This lesson is being piloted (Beta version)
If you teach this lesson, please tell the authors and provide feedback by opening an issue in the source repository

Explainability

Overview

Teaching: 20 min
Exercises: 10 min
Questions
  • What is a saliency map?

  • What aspects of an image contribute to predictions?

Objectives
  • Review model performance with saliency maps.

Explainability

If a model is making a prediction, many of us would like to know how the decision was reached. Saliency maps - and related approaches - are a popular form of explainability for imaging models.

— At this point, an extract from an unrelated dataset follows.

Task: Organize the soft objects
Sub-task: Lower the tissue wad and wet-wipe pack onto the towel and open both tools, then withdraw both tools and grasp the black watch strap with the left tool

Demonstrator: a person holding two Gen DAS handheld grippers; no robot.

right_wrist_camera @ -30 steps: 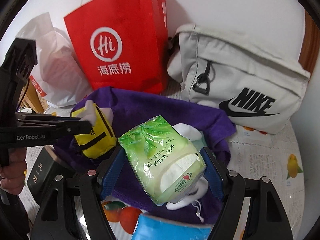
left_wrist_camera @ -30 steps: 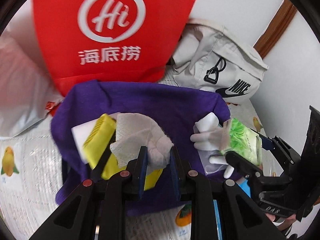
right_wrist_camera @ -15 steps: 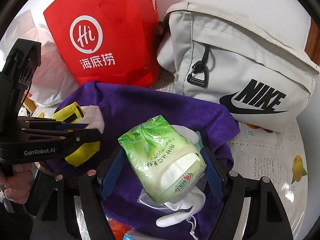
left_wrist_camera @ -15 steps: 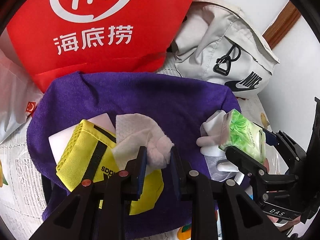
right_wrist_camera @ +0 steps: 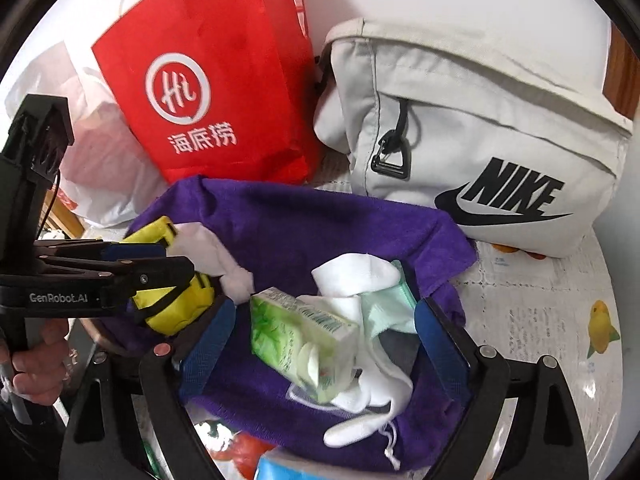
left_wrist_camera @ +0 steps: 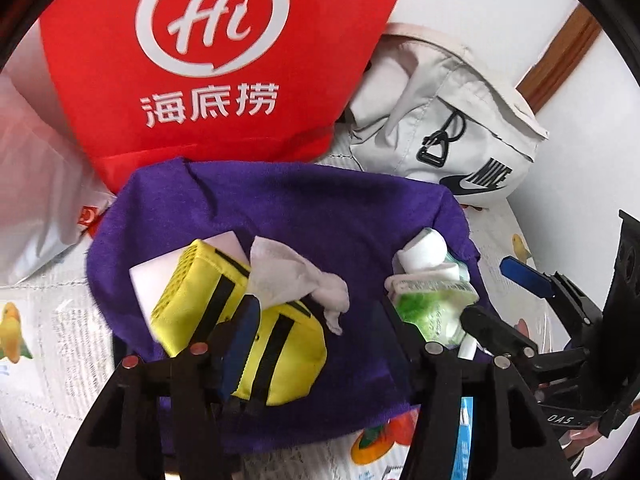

Saliency maps use color to illustrate the extent to which a region of an image contributes to a given decision. Let’s plot some saliency maps for our model:

# !pip install tf_keras_vis
from matplotlib import cm
from tf_keras_vis.gradcam import Gradcam

import numpy as np
from matplotlib import pyplot as plt
from tf_keras_vis.gradcam_plus_plus import GradcamPlusPlus
from tf_keras_vis.scorecam import Scorecam
from tf_keras_vis.utils.scores import CategoricalScore

# Select two differing explainability algorithms
gradcam = GradcamPlusPlus(best_model, clone=True)
scorecam = Scorecam(best_model, clone=True)

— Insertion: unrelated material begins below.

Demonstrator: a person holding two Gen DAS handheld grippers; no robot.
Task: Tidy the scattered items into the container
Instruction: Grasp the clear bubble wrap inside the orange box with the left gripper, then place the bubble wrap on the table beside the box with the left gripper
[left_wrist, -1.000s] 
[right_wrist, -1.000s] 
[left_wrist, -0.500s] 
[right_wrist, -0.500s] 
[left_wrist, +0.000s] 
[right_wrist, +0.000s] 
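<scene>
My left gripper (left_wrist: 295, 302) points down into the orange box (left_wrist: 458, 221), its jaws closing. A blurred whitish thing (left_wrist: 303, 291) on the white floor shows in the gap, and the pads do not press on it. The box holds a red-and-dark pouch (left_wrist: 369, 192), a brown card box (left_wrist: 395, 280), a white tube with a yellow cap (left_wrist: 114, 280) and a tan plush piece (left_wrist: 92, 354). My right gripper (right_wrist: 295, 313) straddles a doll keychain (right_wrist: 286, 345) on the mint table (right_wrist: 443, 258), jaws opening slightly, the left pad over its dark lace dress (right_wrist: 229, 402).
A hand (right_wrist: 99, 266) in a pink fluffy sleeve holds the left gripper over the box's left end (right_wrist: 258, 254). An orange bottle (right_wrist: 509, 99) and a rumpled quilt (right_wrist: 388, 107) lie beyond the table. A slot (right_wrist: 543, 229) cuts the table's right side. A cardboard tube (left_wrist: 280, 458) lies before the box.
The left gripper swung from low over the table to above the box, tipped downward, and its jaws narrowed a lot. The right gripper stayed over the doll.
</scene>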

def plot_map(cam, classe, prediction, img):
    """
    Plot the image.
    """
    fig, axes = plt.subplots(1,2, figsize=(14, 5))
    axes[0].imshow(np.squeeze(img), cmap='gray')
    axes[1].imshow(np.squeeze(img), cmap='gray')
    heatmap = np.uint8(cm.jet(cam[0])[..., :3] * 255)
    i = axes[1].imshow(heatmap, cmap="jet", alpha=0.5)
    fig.colorbar(i)
    plt.suptitle("Class: {}. Pred = {}".format(classe, prediction))

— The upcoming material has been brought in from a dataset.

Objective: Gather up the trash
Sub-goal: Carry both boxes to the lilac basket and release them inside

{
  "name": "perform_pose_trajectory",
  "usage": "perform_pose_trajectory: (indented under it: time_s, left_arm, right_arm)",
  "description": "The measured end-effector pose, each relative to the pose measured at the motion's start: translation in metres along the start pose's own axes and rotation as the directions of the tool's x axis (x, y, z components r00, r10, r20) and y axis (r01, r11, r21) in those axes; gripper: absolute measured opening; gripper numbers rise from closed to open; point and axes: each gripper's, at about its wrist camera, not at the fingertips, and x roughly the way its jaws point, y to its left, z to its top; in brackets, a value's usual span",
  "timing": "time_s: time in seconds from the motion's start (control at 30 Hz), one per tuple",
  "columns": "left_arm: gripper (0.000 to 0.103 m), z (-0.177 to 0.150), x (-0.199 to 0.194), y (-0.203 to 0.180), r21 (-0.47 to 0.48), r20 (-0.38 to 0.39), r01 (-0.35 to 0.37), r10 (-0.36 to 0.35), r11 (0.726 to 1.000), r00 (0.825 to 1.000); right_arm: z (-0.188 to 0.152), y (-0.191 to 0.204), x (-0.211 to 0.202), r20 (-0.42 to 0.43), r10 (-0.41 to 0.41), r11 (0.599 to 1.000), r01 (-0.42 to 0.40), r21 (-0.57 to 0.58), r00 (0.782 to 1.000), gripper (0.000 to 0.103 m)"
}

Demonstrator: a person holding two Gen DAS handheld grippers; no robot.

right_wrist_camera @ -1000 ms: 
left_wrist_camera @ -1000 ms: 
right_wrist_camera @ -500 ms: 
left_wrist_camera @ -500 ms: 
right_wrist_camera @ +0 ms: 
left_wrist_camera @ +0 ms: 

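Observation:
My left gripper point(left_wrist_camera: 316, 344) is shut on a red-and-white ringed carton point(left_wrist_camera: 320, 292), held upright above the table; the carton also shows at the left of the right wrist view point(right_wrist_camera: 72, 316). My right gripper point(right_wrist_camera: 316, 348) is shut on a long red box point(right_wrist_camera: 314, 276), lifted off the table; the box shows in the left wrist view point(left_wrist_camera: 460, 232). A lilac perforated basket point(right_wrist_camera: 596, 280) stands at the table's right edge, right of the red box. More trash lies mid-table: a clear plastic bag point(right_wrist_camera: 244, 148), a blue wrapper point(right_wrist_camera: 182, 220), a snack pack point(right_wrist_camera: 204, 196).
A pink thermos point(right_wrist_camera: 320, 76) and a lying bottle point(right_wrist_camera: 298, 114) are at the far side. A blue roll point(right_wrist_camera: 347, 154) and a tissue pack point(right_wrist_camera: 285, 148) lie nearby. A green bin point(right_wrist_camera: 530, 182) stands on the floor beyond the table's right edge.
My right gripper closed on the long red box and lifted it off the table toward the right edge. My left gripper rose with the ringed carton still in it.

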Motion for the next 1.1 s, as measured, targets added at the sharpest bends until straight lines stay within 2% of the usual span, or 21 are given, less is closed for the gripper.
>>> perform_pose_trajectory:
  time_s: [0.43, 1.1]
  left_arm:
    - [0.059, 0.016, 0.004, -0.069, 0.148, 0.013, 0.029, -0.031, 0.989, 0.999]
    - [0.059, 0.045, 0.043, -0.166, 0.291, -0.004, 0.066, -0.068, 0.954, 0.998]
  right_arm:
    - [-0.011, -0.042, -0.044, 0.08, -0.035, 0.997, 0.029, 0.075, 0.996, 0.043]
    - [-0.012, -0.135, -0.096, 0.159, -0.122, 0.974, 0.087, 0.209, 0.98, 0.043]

# Plot each image with accompanying saliency map
for image_id in range(10):
    SEED_INPUT = dataset_test[image_id]
    CATEGORICAL_INDEX = [0]

    layer_idx = 18
    penultimate_layer_idx = 13
    class_idx  = 0

    cat_score = labels_test[image_id]
    cat_score = CategoricalScore(CATEGORICAL_INDEX)
    cam = gradcam(cat_score, SEED_INPUT, 
                  penultimate_layer = penultimate_layer_idx,
                  normalize_cam=True)
    
    # Display the class
    _class = 'normal' if labels_test[image_id] == 0 else 'effusion'
    _prediction = best_model.predict(dataset_test[image_id][np.newaxis, :, ...], verbose=0)
    
    plot_map(cam, _class, _prediction[0][0], SEED_INPUT)

Saliency maps

Sanity checks for saliency maps

While saliency maps may offer us interesting insights about regions of an image contributing to a model’s output, there are suggestions that this kind of visual assessment can be misleading. For example, the following abstract is from a paper entitled “Sanity Checks for Saliency Maps”:

Saliency methods have emerged as a popular tool to highlight features in an input deemed relevant for the prediction of a learned model. Several saliency methods have been proposed, often guided by visual appeal on image data. … Through extensive experiments we show that some existing saliency methods are independent both of the model and of the data generating process. Consequently, methods that fail the proposed tests are inadequate for tasks that are sensitive to either data or model, such as, finding outliers in the data, explaining the relationship between inputs and outputs that the model learned, and debugging the model.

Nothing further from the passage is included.